CPSC: No, we didn’t ask libraries to pull pre-1985 books

by Walter Olson on March 18, 2009

It’s been a day of dramatic developments on the CPSIA-and-libraries front. An Associated Press article out yesterday quoted Scott Wolfson, a spokesman for the Consumer Product Safety Commission (CPSC) as officially urging the nation’s libraries to remove from their shelves children’s books printed before 1986 until more is known about their possible dangers from lead in their inks, dyes and pigments:

Until the testing is done, the nation’s more than 116,000 public and school libraries “should take steps to ensure that the children aren’t accessing those books,” Wolfson said. “Steps can be taken to put them in an area on hold until the Consumer Product Safety Commission can give further guidance.”

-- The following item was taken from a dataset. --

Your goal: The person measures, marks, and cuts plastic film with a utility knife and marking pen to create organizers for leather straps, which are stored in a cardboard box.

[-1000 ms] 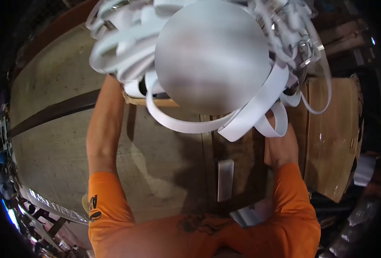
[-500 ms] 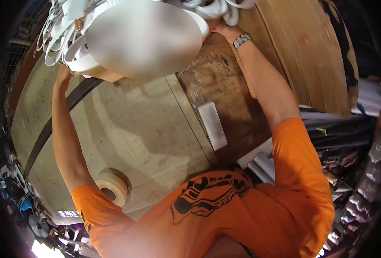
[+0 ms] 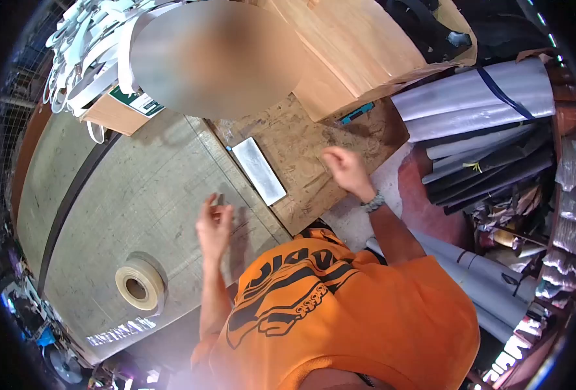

Within the day, however, commission chief of staff Joe Martyak said that Wolfson had “misspoke”, and that the commission has neither concluded that the books might be dangerous nor recommended that libraries take any action. An early version of the AP story is here, with the Wolfson quote, and a later version here, for purposes of comparison.

Chewed-up leaves

It’s not as if Wolfson was making things up here. As readers will recall, one of the two CPSC commissioners, Thomas Moore, called weeks ago for some undefinedly large share of old books to be “sequestered” from children for the time being. However, the full commission has left the issue up in the air rather than endorsing Moore’s view.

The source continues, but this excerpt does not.